De acuerdo a un borrador sobre el que publicó Buzzfeed News, el Gobierno estaría planeando usar estados afines para recopilar discretamente información a la que las agencias federales no pueden acceder por ley.

Entre las intenciones de la Administración está emitir represalias contra los estados que se nieguen a entregar los datos solicitados. Estas medidas de castigo pueden ser cerrar las oficinas de DHS en el lugar en cuestión, negarse a aceptar su identificación estatal, reducir los servicios “precheque” de la Administración de Seguridad en el Transporte (TSA) y la posible citación por conceder licencias de conducir a inmigrantes indocumentados.

El memorando lo preparó James McCament, una influyente figura en la agencia federal y jefe interino de la oficina de políticas de DHS, y lo firmó el 27 de enero el secretario interino de DHS, Chad Wolf. En él se desvela cómo el Gobierno está sopesando en secreto obtener la información que desea y arremeter contra quienes se nieguen a aportarla.

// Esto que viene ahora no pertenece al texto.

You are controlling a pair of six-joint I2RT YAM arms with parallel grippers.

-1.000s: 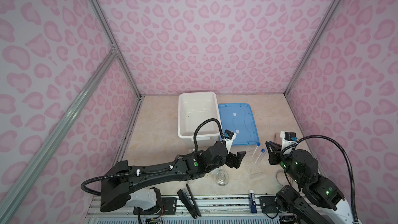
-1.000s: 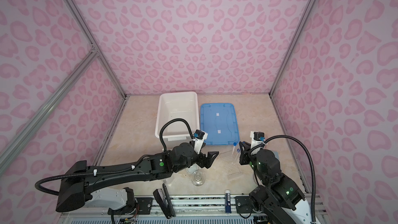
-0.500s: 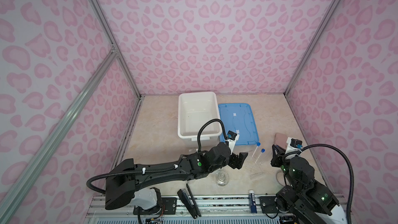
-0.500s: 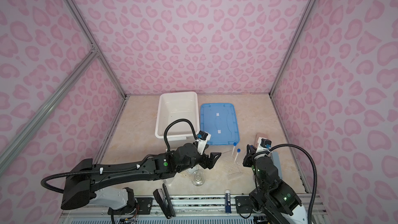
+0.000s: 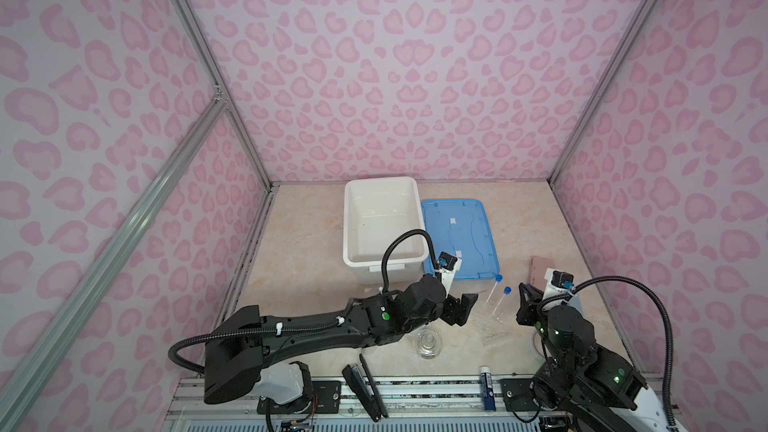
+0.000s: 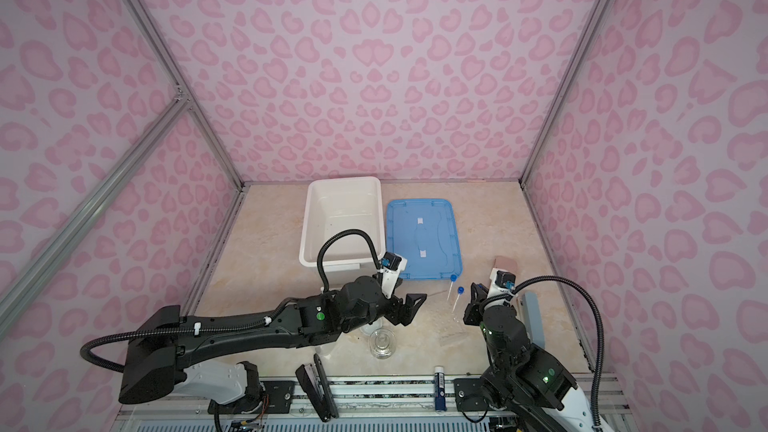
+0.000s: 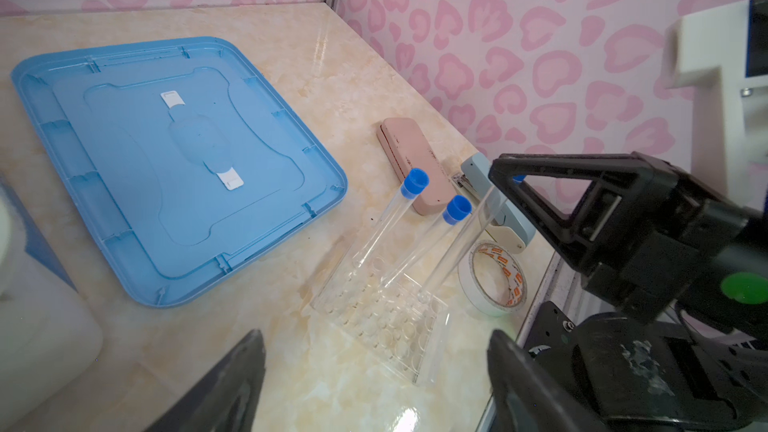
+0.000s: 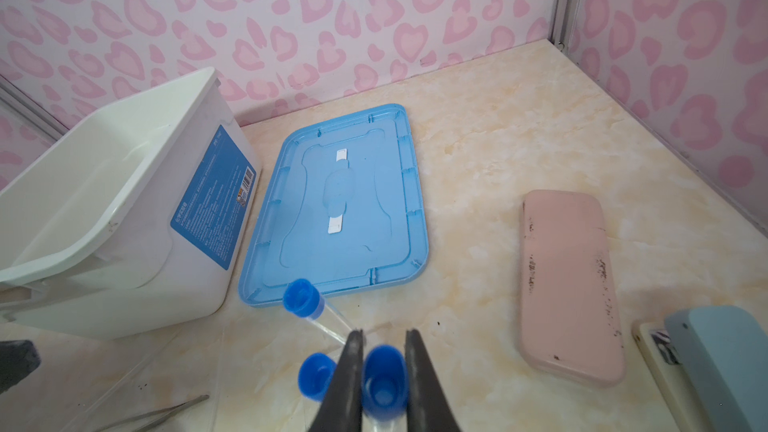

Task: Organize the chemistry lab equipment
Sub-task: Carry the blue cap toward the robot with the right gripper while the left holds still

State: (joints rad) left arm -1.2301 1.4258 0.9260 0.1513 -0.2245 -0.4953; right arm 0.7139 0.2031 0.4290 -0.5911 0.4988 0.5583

Nueva York ha plantado cara recientemente a DHS al evadir la petición de la agencia. Buzzfeed News considera que todo apunta a que los ataques federales van especialmente enfocados a este estado, que también permite a los migrantes indocumentados obtener licencia de conducir. La batalla entre los de Trump y Nueva York es la última en una prolongada y creciente lucha en contra de las llamadas políticas “santuario“, que limitan la cooperación local con las autoridades migratorias.